Polymyxin Combinations: Pharmacokinetics and Pharmacodynamics for Rationale Use

Phillip J Bergen; Zackery P Bulman; Sarith Saju; Juergen B Bulitta; Cornelia Landersdorfer; Alan Forrest; Jian Li; Roger L Nation; Brian T Tsuji

doi:10.1002/phar.1537

. Author manuscript; available in PMC: 2017 Jan 6.

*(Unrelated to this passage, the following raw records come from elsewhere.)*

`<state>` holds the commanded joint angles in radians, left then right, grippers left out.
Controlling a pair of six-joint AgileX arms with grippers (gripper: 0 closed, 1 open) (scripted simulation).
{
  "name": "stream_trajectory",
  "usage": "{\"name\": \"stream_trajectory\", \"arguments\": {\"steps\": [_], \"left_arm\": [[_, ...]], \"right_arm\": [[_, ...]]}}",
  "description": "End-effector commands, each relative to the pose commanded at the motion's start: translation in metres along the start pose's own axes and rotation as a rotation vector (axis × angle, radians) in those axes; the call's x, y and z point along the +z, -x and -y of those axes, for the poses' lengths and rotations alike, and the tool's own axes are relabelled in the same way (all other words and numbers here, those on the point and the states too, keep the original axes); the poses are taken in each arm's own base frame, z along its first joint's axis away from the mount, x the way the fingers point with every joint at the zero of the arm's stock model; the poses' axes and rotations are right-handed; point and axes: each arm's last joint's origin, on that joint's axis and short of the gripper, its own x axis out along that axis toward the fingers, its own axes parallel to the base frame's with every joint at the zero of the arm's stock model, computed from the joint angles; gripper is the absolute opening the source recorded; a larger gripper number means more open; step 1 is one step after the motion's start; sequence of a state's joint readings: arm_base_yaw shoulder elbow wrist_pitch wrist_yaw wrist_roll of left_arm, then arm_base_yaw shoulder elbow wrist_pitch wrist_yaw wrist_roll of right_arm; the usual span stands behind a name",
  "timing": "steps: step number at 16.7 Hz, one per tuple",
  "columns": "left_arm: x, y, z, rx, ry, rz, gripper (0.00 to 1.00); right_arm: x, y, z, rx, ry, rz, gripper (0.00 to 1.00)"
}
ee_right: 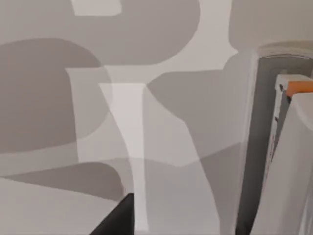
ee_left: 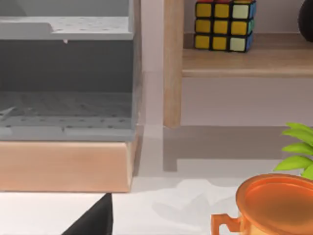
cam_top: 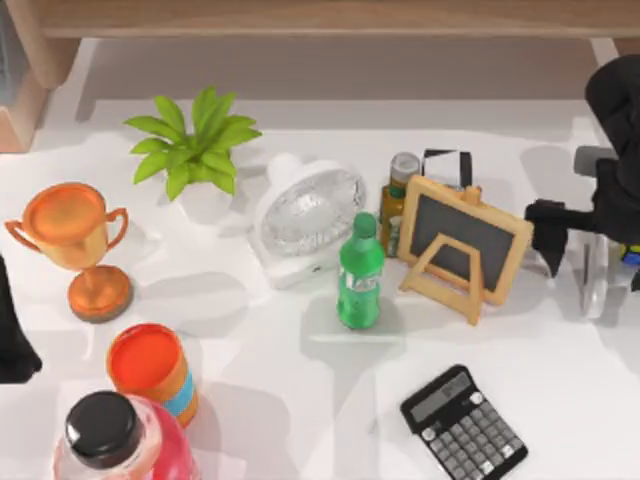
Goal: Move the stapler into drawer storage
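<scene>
Our right gripper hangs at the right edge of the top view, just above the stapler, which lies on the white table right of the small chalkboard easel; whether its fingers are clenched we cannot tell. Our left arm sits parked at the left edge.

A grey drawer unit is sitting open-fronted on a light wooden base; beside it a wooden post is holding up a shelf; 1 multicoloured puzzle cube is resting on that shelf; an orange trophy cup and green plant leaves are showing nearby; a black wedge, possibly a gripper finger, is poking in.
</scene>
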<state>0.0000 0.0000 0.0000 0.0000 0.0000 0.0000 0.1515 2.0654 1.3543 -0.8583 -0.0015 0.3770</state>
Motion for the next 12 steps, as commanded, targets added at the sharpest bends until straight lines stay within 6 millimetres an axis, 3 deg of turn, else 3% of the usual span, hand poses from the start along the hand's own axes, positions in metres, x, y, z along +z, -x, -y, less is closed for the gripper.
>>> {"name": "stream_trajectory", "arguments": {"steps": [9,12], "left_arm": [[0.0,0.0,0.0,0.0,0.0,0.0,1.0],[0.0,0.0,0.0,0.0,0.0,0.0,1.0]], "right_arm": [[0.0,0.0,0.0,0.0,0.0,0.0,0.02],[0.0,0.0,0.0,0.0,0.0,0.0,0.0]]}}
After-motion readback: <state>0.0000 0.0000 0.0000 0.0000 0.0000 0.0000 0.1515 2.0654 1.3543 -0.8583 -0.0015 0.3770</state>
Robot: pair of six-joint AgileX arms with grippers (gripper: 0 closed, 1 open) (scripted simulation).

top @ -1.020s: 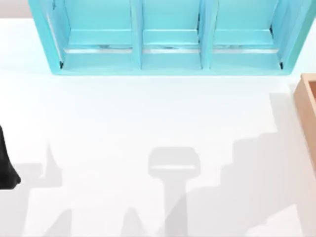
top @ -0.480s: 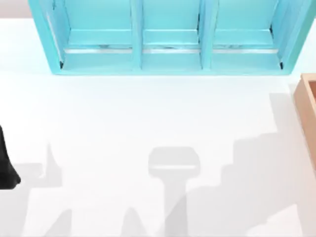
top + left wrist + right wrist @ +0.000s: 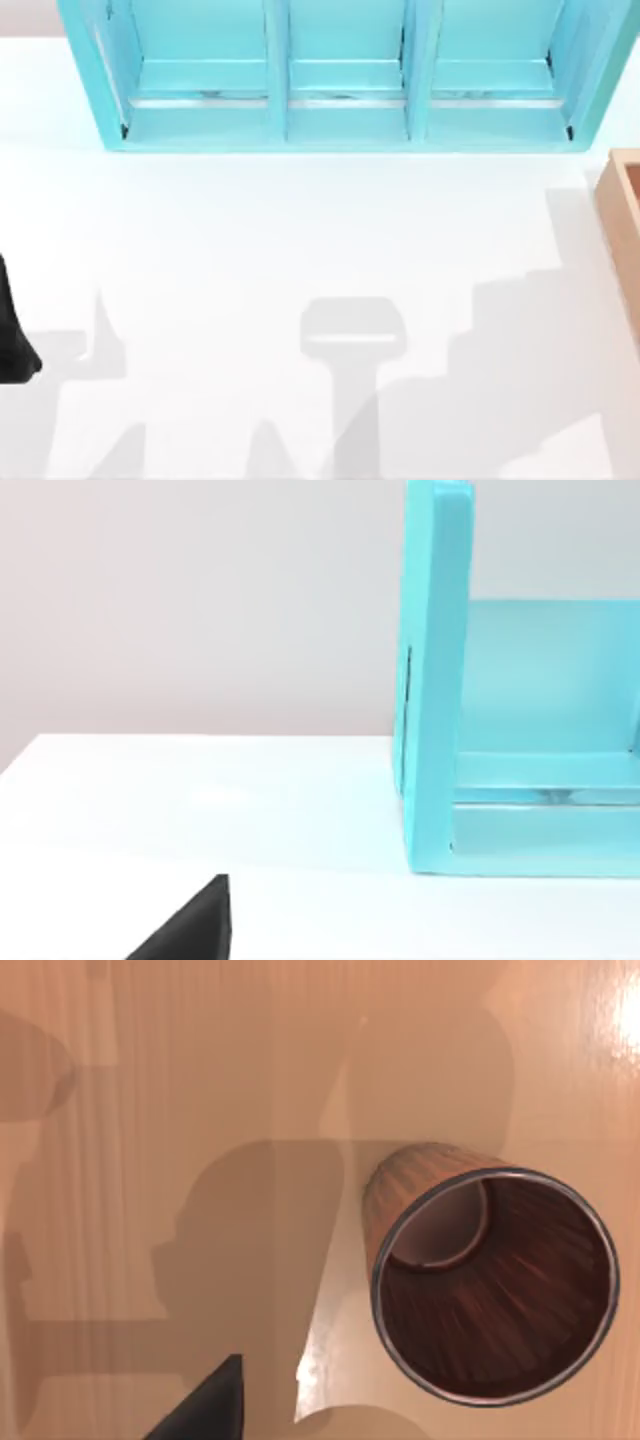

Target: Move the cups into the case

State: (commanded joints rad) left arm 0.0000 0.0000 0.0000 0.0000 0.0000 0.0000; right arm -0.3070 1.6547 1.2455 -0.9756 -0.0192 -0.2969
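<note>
Hovering over ribbed cup (image 3: 490, 1280) on wooden surface, right tool's state untellable; next, descending to pinch it.

You're looking at a rendered simulation bench, not a real room: a bare, flat white desk (image 3: 300, 230) under a plain grey backdrop. At its far edge stands a glossy turquoise shelf unit (image 3: 345, 75) with three bays; right of the shelf sits a tan wooden case (image 3: 625, 220).
</note>
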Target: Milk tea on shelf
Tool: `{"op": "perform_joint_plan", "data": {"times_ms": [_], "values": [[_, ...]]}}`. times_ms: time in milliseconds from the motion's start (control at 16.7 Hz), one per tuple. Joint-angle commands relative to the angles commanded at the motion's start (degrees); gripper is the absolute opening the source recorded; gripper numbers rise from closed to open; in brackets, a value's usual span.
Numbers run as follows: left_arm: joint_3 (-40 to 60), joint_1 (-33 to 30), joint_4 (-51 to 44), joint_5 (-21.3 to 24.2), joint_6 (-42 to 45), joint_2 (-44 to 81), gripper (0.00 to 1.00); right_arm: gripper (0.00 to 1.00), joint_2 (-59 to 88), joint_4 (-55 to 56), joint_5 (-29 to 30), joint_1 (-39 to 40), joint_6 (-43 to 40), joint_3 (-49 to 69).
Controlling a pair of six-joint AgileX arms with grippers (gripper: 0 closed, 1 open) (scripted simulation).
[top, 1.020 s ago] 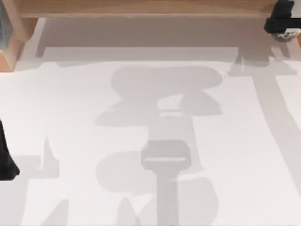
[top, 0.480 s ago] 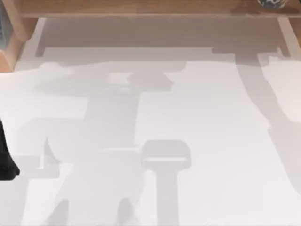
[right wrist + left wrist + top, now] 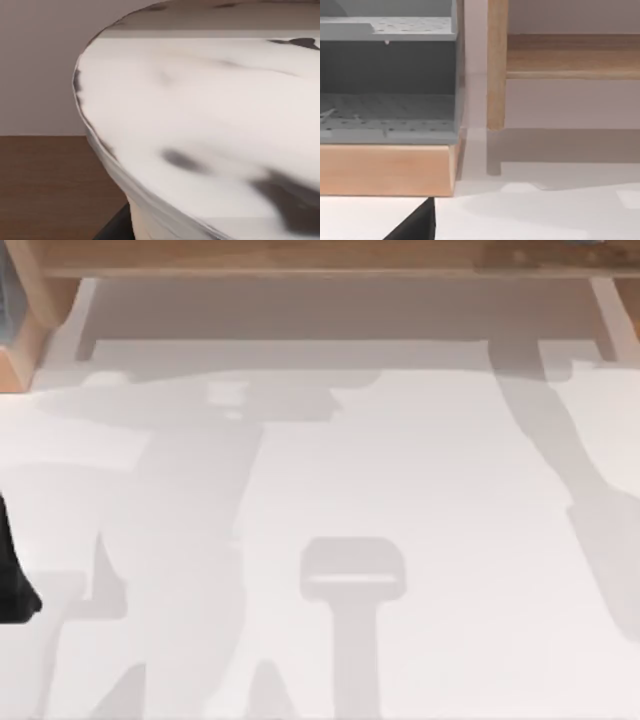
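The milk tea (image 3: 200, 125) sits very close in the right wrist view, its white top streaked with dark marks, and my right gripper holds it. Brown wood of the shelf (image 3: 45, 185) lies beneath and beside the cup. In the top view the shelf (image 3: 300, 258) is a long light-brown board along the far edge, with a dark shadow at its right end. My left arm (image 3: 12, 580) stays parked at the table's left edge. The left wrist view looks at the shelf board (image 3: 570, 55) and its upright side support (image 3: 496, 65).
A grey perforated rack (image 3: 387, 80) on a wooden base (image 3: 385, 170) stands left of the shelf, at the top view's far left corner (image 3: 15, 340). Broad arm shadows cross the white table (image 3: 420, 470).
My right gripper with the cup has left the top view past its far right corner. The cup's base still showed there half a second ago. The arm shadows have slid left.
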Motion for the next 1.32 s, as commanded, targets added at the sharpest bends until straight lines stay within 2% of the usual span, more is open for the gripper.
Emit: {"op": "perform_joint_plan", "data": {"times_ms": [1020, 1320], "values": [[0.0, 0.0, 0.0, 0.0, 0.0, 0.0, 1.0, 0.0, 9.0, 4.9, -1.0, -1.2, -0.3, 4.2], [0.0, 0.0, 0.0, 0.0, 0.0, 0.0, 1.0, 0.38, 9.0, 4.9, -1.0, -1.2, -0.3, 4.2]]}}
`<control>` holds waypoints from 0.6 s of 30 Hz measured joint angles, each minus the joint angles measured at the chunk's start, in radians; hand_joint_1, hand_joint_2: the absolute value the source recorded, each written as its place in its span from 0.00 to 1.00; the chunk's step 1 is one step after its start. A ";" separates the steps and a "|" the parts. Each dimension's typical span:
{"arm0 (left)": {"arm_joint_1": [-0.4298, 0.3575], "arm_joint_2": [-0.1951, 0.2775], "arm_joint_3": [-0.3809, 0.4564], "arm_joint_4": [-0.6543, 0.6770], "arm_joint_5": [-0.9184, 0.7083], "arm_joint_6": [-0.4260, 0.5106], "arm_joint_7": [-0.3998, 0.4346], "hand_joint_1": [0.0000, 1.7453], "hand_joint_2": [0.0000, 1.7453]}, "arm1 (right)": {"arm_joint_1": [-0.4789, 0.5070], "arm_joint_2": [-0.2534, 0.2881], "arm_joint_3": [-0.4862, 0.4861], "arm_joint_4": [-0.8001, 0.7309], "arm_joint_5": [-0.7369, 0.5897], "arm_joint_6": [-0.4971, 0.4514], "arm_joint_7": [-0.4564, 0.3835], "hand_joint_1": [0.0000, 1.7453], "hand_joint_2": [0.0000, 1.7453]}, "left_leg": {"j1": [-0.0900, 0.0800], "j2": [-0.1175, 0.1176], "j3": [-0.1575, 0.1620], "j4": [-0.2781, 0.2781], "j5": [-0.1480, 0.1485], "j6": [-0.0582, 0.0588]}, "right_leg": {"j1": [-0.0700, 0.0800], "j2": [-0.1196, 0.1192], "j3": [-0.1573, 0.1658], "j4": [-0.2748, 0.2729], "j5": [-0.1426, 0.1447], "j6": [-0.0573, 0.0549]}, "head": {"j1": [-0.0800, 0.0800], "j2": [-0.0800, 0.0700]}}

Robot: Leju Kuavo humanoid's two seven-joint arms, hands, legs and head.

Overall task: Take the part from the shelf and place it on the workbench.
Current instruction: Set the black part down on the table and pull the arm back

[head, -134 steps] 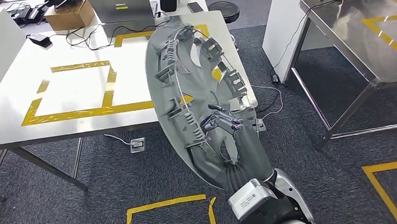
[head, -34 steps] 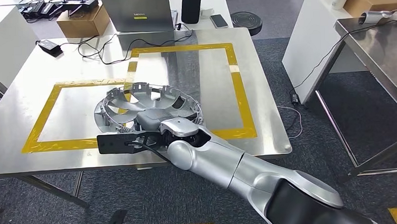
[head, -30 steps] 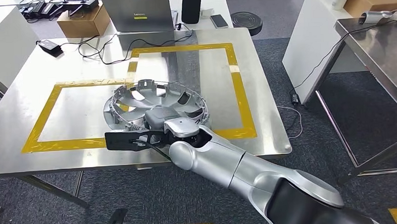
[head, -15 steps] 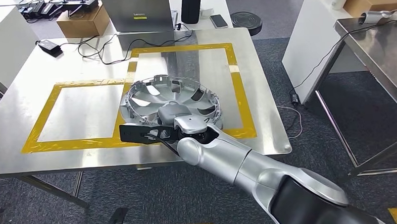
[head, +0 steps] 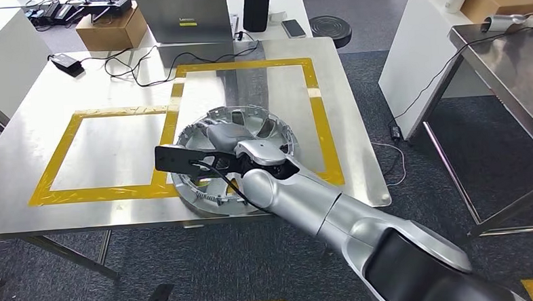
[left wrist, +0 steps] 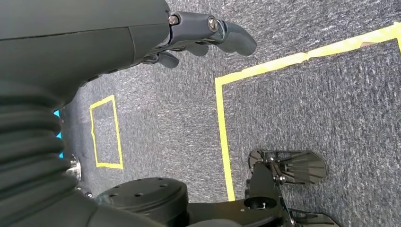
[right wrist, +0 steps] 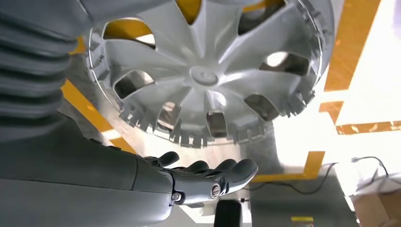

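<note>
The part is a silver hubcap (head: 208, 192), lying hollow side up on the steel workbench (head: 83, 213), across the near left corner of the right-hand yellow tape square (head: 320, 121). My right arm reaches over it, and my right hand (head: 219, 134) hovers above its middle. In the right wrist view the hubcap (right wrist: 203, 75) lies apart from my right hand (right wrist: 203, 178), whose fingers are stretched out and hold nothing. My left hand (left wrist: 198, 35) hangs over the carpet and holds nothing.
A laptop (head: 176, 15), a cardboard box (head: 112, 28), a black speaker (head: 256, 8) and cables (head: 137, 58) stand along the workbench's far edge. A second yellow square (head: 66, 132) marks its left half. Another steel table (head: 511, 58) stands to the right.
My right hand carried the hubcap rightward across the workbench. The hubcap now lies flat, and the hand has let go and moved over its middle.
</note>
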 joint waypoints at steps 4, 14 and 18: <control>0.000 0.003 0.000 0.000 -0.003 0.000 0.002 0.00 0.00 | -0.013 -0.003 -0.023 -0.007 0.000 -0.003 -0.007 0.00 0.00 | 0.000 0.000 0.000 0.000 0.000 0.000 | 0.000 0.000 0.000 0.000 0.000 0.000 | 0.000 0.000; 0.014 0.004 0.011 0.000 0.041 0.028 -0.023 0.00 0.00 | 0.010 -0.076 -0.223 -0.288 -0.193 0.016 -0.259 0.00 0.00 | 0.000 -0.003 0.000 0.000 0.000 0.000 | 0.000 -0.001 0.001 0.000 0.000 0.000 | 0.000 0.000; 0.053 0.009 0.036 0.000 0.078 0.044 -0.043 0.00 0.00 | 0.135 -0.164 -0.384 -0.632 -0.167 0.050 -0.221 0.00 0.00 | 0.000 -0.003 0.001 0.000 -0.002 0.003 | 0.000 -0.002 0.002 -0.002 -0.002 0.001 | 0.000 0.000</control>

Published in final edited form as: Pharmacotherapy. 2015 Jan;35(1):34–42. doi: 10.1002/phar.1537

Polymyxin Combinations: Pharmacokinetics and Pharmacodynamics for Rationale Use

Phillip J Bergen ¹, Zackery P Bulman ², Sarith Saju ², Juergen B Bulitta ^2,³, Cornelia Landersdorfer ^2,³, Alan Forrest ², Jian Li ³, Roger L Nation ³, Brian T Tsuji ^2,^*

PMCID: PMC5215892 NIHMSID: NIHMS759678 PMID: 25630411

Abstract

Since their reintroduction into the clinic in the 1980s, the polymyxin antibiotics colistin—administered intravenously as an inactive prodrug, colistin methanesulfonate (CMS)—and polymyxin B have assumed an important role as salvage therapy for otherwise untreatable gram-negative infections. However, the emerging pharmacodynamic and pharmacokinetic data on CMS/colistin and polymyxin B indicate that polymyxin monotherapy is unlikely to generate plasma concentrations that are reliably efficacious. Additionally, regrowth and the emergence of resistance with monotherapy are commonly reported even when concentrations exceed those achieved clinically. Given this situation, polymyxin combination therapy, which is increasingly being used clinically, has been suggested as a possible means of increasing antimicrobial activity and reducing the development of resistance. Although considerable in vitro data support this view, investigations of polymyxin combination therapy in patients have only recently commenced. The currently available clinical data for polymyxin combinations are generally limited to retrospective analyses and small, low-powered, prospective studies using traditional dosage regimens that achieve low plasma concentrations. Considering the potential for rapid development of resistance to polymyxins, well-designed clinical trials that include higher-dose polymyxin regimens are urgently required to provide a more definitive answer regarding the role of polymyxin combination therapy compared with monotherapy. In this article, we provide an overview of key in vitro and clinical investigations examining CMS/colistin and polymyxin B combination therapy.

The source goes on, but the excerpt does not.